AIM OF THE EXERCISE =
Below are the entries; count the lines in them that contain the word "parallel" and give only the number.

Data entries =
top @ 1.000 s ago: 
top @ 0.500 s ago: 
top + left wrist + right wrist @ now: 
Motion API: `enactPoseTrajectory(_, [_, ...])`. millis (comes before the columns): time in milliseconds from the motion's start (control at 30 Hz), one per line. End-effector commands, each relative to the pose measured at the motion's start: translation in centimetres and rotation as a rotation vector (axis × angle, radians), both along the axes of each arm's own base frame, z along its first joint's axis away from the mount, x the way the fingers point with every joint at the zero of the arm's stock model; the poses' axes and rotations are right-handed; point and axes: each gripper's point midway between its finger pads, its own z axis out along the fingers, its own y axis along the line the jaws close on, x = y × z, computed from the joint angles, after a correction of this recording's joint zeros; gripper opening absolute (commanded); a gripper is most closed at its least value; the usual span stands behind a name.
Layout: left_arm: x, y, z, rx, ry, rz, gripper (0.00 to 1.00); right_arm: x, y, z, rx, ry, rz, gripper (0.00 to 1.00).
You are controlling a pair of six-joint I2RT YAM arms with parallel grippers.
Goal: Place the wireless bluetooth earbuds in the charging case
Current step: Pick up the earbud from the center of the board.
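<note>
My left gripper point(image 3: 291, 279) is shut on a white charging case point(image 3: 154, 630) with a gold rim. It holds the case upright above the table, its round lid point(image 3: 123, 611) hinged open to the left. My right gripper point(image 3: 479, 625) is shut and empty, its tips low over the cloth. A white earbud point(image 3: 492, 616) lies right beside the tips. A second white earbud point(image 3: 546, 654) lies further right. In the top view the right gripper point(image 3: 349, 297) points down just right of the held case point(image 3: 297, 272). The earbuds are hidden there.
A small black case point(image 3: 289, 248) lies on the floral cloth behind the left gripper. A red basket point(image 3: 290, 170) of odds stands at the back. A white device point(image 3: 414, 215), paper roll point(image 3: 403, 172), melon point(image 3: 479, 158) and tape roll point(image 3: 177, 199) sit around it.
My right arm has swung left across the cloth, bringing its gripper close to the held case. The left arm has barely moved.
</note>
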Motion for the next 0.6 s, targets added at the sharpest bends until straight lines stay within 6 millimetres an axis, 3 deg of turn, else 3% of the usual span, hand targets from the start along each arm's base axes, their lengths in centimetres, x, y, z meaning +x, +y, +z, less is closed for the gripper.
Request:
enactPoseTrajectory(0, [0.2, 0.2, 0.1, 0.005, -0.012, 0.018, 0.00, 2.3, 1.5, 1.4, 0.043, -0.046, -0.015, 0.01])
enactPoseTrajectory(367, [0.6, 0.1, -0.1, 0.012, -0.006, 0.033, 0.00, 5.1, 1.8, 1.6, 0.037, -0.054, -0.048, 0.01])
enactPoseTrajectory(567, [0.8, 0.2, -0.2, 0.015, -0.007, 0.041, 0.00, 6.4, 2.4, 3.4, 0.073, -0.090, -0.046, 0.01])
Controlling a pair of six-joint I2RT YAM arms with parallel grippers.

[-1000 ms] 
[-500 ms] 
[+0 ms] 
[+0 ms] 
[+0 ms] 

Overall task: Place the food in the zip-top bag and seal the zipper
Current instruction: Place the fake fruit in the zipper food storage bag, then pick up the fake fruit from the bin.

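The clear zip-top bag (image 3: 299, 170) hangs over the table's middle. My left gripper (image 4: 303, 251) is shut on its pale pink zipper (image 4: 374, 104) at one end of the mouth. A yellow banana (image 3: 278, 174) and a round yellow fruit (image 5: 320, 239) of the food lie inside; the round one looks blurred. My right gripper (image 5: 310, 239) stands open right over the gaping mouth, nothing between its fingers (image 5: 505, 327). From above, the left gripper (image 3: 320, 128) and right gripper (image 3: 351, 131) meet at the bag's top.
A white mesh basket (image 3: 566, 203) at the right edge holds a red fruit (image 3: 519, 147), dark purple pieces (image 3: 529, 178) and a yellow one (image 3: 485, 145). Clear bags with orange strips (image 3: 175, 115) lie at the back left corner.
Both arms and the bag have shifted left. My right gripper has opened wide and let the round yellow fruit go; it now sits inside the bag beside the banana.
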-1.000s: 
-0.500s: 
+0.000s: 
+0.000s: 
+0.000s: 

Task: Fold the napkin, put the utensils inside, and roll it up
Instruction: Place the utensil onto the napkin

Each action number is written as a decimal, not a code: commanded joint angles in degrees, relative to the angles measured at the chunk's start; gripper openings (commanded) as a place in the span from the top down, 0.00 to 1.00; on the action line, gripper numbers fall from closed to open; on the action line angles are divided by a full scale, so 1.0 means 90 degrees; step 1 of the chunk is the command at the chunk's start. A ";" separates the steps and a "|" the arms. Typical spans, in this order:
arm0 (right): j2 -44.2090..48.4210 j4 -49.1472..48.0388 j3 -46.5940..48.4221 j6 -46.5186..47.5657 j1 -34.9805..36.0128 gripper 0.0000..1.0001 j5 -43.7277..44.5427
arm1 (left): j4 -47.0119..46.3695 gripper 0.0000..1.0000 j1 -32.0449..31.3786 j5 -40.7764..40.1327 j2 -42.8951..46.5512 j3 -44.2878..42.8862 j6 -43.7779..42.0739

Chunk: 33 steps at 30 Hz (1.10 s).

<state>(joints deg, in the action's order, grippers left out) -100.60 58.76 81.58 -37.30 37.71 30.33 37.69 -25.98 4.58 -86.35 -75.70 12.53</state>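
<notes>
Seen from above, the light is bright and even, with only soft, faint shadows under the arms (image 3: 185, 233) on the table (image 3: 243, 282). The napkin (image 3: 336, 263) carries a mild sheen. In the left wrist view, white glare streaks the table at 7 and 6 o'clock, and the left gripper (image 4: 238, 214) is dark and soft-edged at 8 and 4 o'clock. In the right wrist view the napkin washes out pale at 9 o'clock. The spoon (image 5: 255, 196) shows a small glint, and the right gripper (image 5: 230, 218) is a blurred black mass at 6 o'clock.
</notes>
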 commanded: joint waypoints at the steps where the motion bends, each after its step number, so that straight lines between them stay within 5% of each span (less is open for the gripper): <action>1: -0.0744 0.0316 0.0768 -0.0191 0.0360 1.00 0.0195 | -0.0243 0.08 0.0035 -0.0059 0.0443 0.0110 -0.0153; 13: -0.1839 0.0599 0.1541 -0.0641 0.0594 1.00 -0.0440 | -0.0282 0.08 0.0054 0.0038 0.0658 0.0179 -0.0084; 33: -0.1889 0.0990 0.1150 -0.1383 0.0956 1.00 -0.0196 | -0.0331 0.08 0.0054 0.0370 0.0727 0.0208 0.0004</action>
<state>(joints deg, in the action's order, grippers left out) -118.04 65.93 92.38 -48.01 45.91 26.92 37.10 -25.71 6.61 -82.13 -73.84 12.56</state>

EXERCISE RESPONSE =
2